“Boys will be boys.” Jack Cleghorne was looking at her and she made a face at him. With his slouch hat and cavalry mustaches he looked fearsome, much more masculine. Curiously, most of the women looked less imposing with their masks removed. Mae Lee, dressed as a Confederate belle, had looked mildly seductive; now, unmasked, she had reverted to her confused, ineffectual self. She was thinner and bonier, if anything, than she’d been back at Fort Dormer—she was like a child playing in cast-off grownups’ clothes.

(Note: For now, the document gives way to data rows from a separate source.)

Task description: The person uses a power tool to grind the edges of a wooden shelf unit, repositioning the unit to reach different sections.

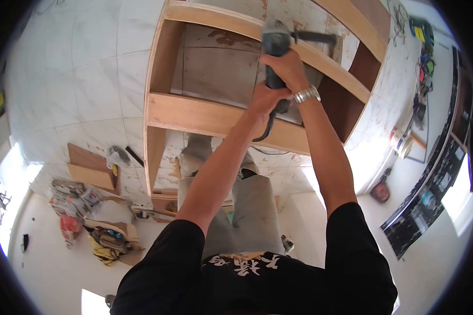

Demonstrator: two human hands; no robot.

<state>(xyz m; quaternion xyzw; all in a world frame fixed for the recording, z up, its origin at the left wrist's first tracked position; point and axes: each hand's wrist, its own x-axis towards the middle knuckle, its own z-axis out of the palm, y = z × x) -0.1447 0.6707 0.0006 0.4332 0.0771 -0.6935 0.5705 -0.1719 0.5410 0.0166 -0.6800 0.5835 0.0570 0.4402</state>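
Note:
An angle grinder (pixel 276 43) lies head-away over a wooden frame (pixel 205 113), its head at one of the far rails. My right hand (pixel 289 68), with a metal watch on the wrist, wraps round the grinder's body. Behind it, my left hand (pixel 269 97) grips the rear end, near where the black cord (pixel 268 128) leaves. The black side handle (pixel 316 37) sticks out to the right with no hand on it. The head's front looks blurred, and the disc cannot be made out clearly.
Rails and dark side panels form open bays in the frame, which stands on a stained tiled floor (pixel 89 79). Wood offcuts (pixel 92 170), bags and a tool bag (pixel 110 236) lie to the left. A white bucket (pixel 401 143) and cables are at the right.

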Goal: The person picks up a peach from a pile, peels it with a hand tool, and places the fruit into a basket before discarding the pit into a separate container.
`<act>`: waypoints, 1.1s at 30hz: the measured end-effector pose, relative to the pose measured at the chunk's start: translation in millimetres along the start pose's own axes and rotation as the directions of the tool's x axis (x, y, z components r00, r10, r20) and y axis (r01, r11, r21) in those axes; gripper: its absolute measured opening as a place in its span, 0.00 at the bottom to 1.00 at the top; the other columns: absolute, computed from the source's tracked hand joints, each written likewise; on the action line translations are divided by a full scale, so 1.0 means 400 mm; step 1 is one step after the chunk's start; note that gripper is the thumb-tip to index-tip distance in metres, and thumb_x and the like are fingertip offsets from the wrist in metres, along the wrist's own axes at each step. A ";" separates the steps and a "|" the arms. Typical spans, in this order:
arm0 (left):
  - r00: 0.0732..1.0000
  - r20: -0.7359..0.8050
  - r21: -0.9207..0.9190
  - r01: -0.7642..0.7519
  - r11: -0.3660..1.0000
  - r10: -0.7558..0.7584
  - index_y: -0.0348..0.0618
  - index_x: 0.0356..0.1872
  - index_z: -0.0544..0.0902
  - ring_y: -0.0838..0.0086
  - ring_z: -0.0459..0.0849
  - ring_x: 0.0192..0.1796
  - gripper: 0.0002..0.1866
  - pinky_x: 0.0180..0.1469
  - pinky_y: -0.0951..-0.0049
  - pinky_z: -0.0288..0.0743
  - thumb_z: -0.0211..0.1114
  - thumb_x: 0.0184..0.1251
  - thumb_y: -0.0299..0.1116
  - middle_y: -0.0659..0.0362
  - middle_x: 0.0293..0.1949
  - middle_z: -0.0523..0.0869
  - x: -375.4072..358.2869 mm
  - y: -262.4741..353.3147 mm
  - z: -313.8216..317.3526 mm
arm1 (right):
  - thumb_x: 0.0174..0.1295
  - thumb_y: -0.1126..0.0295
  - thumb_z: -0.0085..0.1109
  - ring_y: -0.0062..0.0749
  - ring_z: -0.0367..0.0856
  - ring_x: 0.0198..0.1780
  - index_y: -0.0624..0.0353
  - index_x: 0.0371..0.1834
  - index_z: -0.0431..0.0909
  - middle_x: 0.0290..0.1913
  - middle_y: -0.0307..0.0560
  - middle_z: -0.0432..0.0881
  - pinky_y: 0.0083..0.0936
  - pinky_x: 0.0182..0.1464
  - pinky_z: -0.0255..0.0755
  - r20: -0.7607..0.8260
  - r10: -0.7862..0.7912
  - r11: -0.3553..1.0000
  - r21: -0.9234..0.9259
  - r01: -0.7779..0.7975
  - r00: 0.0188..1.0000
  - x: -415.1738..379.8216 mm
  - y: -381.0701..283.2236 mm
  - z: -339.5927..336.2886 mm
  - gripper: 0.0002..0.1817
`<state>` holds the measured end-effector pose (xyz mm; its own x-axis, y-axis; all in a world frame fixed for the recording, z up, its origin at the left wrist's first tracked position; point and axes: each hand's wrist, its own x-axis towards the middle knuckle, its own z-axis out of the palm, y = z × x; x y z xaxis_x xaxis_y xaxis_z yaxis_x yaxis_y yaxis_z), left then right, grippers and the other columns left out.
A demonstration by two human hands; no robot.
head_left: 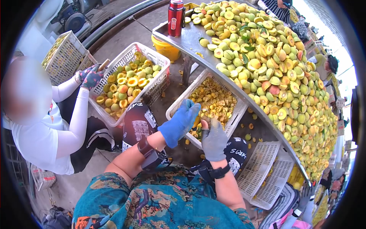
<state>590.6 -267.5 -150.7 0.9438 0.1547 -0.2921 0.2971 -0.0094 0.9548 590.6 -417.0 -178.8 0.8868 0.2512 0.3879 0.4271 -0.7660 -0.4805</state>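
Observation:
My left hand (182,121), in a blue glove, is closed around a yellow peach piece (196,122), mostly hidden by the fingers. Close beside it, my right hand (213,140) wears a grey glove with the thumb tip bare. Its fingers are curled and the thumb presses in toward the fruit; what they grip is hidden. Both hands are over the near edge of a white crate (237,121) between my knees. Yellow pits and scraps (215,97) fill that crate.
A metal table (207,57) bears a large heap of halved peaches (263,65) and a red flask (175,19). To the left, a co-worker (57,129) in patterned gloves holds a wooden handle beside a crate of hollowed halves (127,82). Two white crates (259,164) lean at right; a yellow bucket (166,47) stands behind.

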 end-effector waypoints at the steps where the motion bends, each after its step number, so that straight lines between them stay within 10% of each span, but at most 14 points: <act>1: 0.996 -0.092 -0.074 0.010 0.997 -0.016 0.43 0.45 0.72 0.73 0.73 0.35 0.07 0.38 0.70 0.71 0.57 0.70 0.32 0.58 0.32 0.73 -0.001 -0.001 0.010 | 0.67 0.56 0.56 0.52 0.80 0.28 0.56 0.37 0.73 0.30 0.51 0.79 0.40 0.28 0.72 0.001 0.001 1.000 0.001 -0.001 1.000 0.001 0.000 0.007 0.14; 6: 0.992 -0.088 -0.018 -0.095 0.995 0.093 0.42 0.39 0.70 0.82 0.69 0.32 0.07 0.34 0.78 0.68 0.54 0.73 0.35 0.64 0.29 0.71 -0.059 0.034 -0.041 | 0.68 0.50 0.50 0.54 0.81 0.34 0.56 0.39 0.76 0.34 0.55 0.82 0.46 0.34 0.74 0.247 0.219 0.976 -0.056 -0.211 0.944 0.007 0.131 0.083 0.19; 8: 0.871 -0.162 0.370 -0.383 0.847 0.465 0.40 0.37 0.70 0.76 0.70 0.32 0.08 0.36 0.73 0.70 0.55 0.71 0.34 0.60 0.32 0.72 -0.002 -0.056 -0.177 | 0.68 0.47 0.49 0.57 0.82 0.38 0.56 0.41 0.79 0.37 0.58 0.83 0.48 0.40 0.74 0.315 0.300 0.952 -0.038 -0.304 0.900 0.000 0.174 0.100 0.22; 10: 0.810 -0.100 0.984 -0.005 0.178 0.578 0.38 0.43 0.74 0.65 0.76 0.40 0.10 0.44 0.65 0.73 0.59 0.68 0.34 0.53 0.40 0.76 0.014 -0.002 -0.334 | 0.69 0.46 0.46 0.60 0.81 0.42 0.57 0.44 0.79 0.41 0.62 0.83 0.49 0.43 0.74 0.412 0.376 0.903 0.036 -0.427 0.830 0.012 0.167 0.088 0.25; 12: 0.611 -0.064 0.950 0.280 -0.140 0.789 0.37 0.50 0.79 0.54 0.78 0.53 0.18 0.56 0.61 0.71 0.62 0.65 0.39 0.46 0.49 0.79 0.053 -0.013 -0.452 | 0.69 0.44 0.44 0.62 0.80 0.44 0.58 0.47 0.78 0.42 0.65 0.82 0.48 0.45 0.74 0.408 0.348 0.880 0.168 -0.444 0.844 0.003 0.190 0.113 0.27; 13: 0.606 -0.055 0.947 0.284 -0.152 0.793 0.37 0.50 0.79 0.54 0.78 0.53 0.18 0.56 0.61 0.71 0.62 0.65 0.39 0.46 0.49 0.79 0.076 0.033 -0.441 | 0.69 0.43 0.43 0.64 0.79 0.46 0.59 0.50 0.77 0.44 0.67 0.81 0.48 0.46 0.73 0.410 0.312 0.847 0.289 -0.447 0.857 -0.003 0.202 0.132 0.29; 16: 0.870 -0.185 0.801 -0.136 0.583 0.457 0.39 0.49 0.82 0.55 0.80 0.54 0.20 0.57 0.62 0.72 0.66 0.62 0.43 0.47 0.53 0.80 0.175 0.169 -0.310 | 0.68 0.41 0.43 0.65 0.78 0.49 0.61 0.54 0.75 0.45 0.69 0.80 0.47 0.49 0.73 0.449 0.320 0.794 0.354 -0.495 0.834 -0.013 0.227 0.175 0.32; 21: 0.853 0.145 0.880 -0.342 0.329 0.501 0.39 0.53 0.80 0.50 0.84 0.47 0.29 0.52 0.59 0.76 0.62 0.64 0.55 0.43 0.41 0.85 0.433 0.201 0.028 | 0.66 0.43 0.51 0.59 0.77 0.53 0.59 0.53 0.75 0.47 0.64 0.81 0.41 0.53 0.72 0.634 0.303 0.649 0.410 -0.641 0.712 -0.007 0.263 0.188 0.29; 24: 0.952 0.206 0.965 -0.236 0.116 0.224 0.35 0.53 0.78 0.50 0.85 0.46 0.39 0.55 0.54 0.73 0.48 0.65 0.66 0.41 0.39 0.86 0.539 0.206 0.185 | 0.66 0.45 0.52 0.60 0.79 0.50 0.58 0.51 0.76 0.44 0.63 0.82 0.43 0.50 0.73 0.531 0.284 0.724 0.427 -0.541 0.798 -0.015 0.267 0.191 0.26; 31: 0.960 0.083 0.969 -0.140 0.202 0.269 0.41 0.50 0.80 0.51 0.83 0.49 0.28 0.56 0.51 0.69 0.59 0.62 0.55 0.46 0.42 0.85 0.587 0.119 0.226 | 0.65 0.51 0.57 0.43 0.81 0.36 0.64 0.51 0.73 0.34 0.50 0.82 0.35 0.40 0.74 0.547 0.350 0.539 0.546 -0.641 0.761 -0.013 0.272 0.205 0.26; 33: 0.849 0.023 0.739 -0.370 0.563 0.528 0.39 0.49 0.79 0.49 0.82 0.48 0.25 0.56 0.56 0.71 0.67 0.57 0.47 0.45 0.44 0.82 0.571 0.090 0.185 | 0.63 0.57 0.63 0.21 0.72 0.24 0.65 0.52 0.70 0.29 0.37 0.74 0.22 0.26 0.69 0.564 0.438 0.309 0.637 -0.706 0.700 0.020 0.226 0.131 0.24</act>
<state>827.5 -305.6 -187.2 0.9614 0.1038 0.2547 -0.0745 -0.7930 0.6046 645.4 -453.2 -260.4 0.9075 0.1737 -0.3824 -0.3820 -0.0372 -0.9234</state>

In spite of Alec Thompson’s admonition the men went on talking of war, of invasion. On the brink: the world was hanging on the brink. Italy had invaded Ethiopia, Germany had invaded Czechoslovakia, Japan had invaded China, everyone under the sun had invaded Spain. It was the new international game, invasion. And here they sat, laughing and singing and playing games and talking about the CMTC as a viable cadre for a citizen army, the inadequacy of the Canal Zone defenses, the devilish intricacies of the Maginot Line, and what the Japanese were or were not going to do—
“You haven’t been listening to a solitary word I’ve been saying,” Jack Cleghorne’s voice came, sonorous and plaintive, “but I don’t care. Long as I can just sit here and gaze into the stagnant pools of your eyes …”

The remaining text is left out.